Multivariate Data Analysis Methodology to Solve Data Challenges Related to Scale-Up Model Validation and Missing Data on a Micro-Bioreactor System.
Stephen GoldrickViktor SandnerMatthew CheeksRichard TurnerSuzanne S FaridGraham McCreathJarka GlasseyPublished in: Biotechnology journal (2019)
Multivariate data analysis (MVDA) is a highly valuable and significantly underutilized resource in biomanufacturing. It offers the opportunity to enhance understanding and leverage useful information from complex high-dimensional data sets, recorded throughout all stages of therapeutic drug manufacture. To help standardize the application and promote this resource within the biopharmaceutical industry, this paper outlines a novel MVDA methodology describing the necessary steps for efficient and effective data analysis. The MVDA methodology is followed to solve two case studies: a "small data" and a "big data" challenge. In the "small data" example, a large-scale data set is compared to data from a scale-down model.
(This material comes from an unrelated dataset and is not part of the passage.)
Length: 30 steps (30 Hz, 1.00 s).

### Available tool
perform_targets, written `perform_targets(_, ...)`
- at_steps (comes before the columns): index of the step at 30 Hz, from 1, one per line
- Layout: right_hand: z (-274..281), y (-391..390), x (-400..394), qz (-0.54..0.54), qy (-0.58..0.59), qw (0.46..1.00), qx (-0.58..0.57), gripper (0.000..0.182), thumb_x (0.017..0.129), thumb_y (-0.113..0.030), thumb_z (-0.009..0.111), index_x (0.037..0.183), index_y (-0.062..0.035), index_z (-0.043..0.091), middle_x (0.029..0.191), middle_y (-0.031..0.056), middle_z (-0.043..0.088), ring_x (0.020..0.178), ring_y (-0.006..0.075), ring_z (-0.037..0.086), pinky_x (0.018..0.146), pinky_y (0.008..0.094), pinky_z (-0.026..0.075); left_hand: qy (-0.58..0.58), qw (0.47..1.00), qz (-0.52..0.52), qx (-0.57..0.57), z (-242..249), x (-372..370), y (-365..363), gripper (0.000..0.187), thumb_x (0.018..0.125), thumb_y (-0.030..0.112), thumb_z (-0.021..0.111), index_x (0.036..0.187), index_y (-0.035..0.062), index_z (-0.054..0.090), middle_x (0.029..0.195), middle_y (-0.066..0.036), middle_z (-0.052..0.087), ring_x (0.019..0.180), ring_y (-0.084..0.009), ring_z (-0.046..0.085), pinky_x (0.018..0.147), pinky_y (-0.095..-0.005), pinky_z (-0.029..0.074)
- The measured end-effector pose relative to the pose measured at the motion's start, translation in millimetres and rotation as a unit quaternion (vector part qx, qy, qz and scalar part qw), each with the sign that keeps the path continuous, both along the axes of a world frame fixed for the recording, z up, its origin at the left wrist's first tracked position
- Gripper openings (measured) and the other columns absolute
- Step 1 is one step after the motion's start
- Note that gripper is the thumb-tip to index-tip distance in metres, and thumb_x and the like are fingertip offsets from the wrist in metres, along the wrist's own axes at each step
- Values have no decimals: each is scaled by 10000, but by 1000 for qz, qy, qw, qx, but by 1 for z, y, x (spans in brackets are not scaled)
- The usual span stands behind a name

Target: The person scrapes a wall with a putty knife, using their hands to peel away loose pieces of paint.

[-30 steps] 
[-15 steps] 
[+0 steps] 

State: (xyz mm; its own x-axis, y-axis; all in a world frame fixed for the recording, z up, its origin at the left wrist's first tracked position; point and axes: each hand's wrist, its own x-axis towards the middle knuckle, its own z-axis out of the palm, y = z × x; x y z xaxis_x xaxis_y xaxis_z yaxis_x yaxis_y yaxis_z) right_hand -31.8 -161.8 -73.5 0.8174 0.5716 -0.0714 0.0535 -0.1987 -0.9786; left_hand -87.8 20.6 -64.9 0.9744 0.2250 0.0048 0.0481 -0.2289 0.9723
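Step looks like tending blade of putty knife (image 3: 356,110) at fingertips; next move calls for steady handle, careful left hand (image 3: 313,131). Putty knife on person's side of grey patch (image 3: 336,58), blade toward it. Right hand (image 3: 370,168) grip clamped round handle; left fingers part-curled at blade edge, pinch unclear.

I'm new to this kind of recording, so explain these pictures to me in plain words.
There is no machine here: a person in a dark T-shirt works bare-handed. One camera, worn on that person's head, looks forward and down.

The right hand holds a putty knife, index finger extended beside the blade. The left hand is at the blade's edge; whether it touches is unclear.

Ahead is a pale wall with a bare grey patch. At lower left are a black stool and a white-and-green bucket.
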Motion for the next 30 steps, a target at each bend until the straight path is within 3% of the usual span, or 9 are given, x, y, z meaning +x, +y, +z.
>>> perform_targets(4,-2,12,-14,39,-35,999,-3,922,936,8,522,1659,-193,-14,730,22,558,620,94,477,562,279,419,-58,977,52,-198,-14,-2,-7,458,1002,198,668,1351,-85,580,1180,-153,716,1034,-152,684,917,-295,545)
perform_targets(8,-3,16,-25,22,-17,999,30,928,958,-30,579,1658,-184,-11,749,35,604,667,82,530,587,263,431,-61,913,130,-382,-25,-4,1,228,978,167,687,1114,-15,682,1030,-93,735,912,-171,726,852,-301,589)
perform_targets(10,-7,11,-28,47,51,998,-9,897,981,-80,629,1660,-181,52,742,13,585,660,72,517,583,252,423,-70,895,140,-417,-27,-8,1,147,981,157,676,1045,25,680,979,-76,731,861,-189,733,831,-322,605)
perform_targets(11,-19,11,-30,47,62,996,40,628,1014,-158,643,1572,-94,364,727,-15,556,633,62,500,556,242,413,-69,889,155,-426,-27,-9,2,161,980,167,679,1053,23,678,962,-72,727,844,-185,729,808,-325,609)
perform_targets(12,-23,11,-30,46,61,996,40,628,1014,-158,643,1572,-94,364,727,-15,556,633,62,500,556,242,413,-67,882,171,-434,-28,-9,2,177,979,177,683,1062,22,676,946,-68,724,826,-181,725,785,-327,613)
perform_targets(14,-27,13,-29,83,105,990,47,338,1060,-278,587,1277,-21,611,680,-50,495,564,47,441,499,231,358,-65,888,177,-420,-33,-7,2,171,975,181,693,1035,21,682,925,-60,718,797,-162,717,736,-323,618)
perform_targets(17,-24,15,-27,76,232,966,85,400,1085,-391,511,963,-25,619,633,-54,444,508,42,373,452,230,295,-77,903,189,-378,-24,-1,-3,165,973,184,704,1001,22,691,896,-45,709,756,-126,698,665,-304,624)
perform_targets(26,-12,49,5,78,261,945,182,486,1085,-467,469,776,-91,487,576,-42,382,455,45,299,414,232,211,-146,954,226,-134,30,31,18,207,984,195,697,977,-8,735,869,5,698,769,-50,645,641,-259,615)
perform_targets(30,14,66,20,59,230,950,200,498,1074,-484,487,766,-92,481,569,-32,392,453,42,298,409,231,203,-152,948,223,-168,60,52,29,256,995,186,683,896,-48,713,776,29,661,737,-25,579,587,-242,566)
This methodology enables a new quantitative metric for equivalence to be established by combining a two one-sided test with principal component analysis. In the "big data" example, this methodology enables accurate predictions of critical missing data essential to a cloning study performed in the ambr15 system. These predictions are generated by exploiting the underlying relationship between the off-line missing values and the on-line measurements through the generation of a partial least squares model. In summary, the proposed MVDA methodology highlights the importance of data pre-processing, restructuring, and visualization during data analytics to solve complex biopharmaceutical challenges.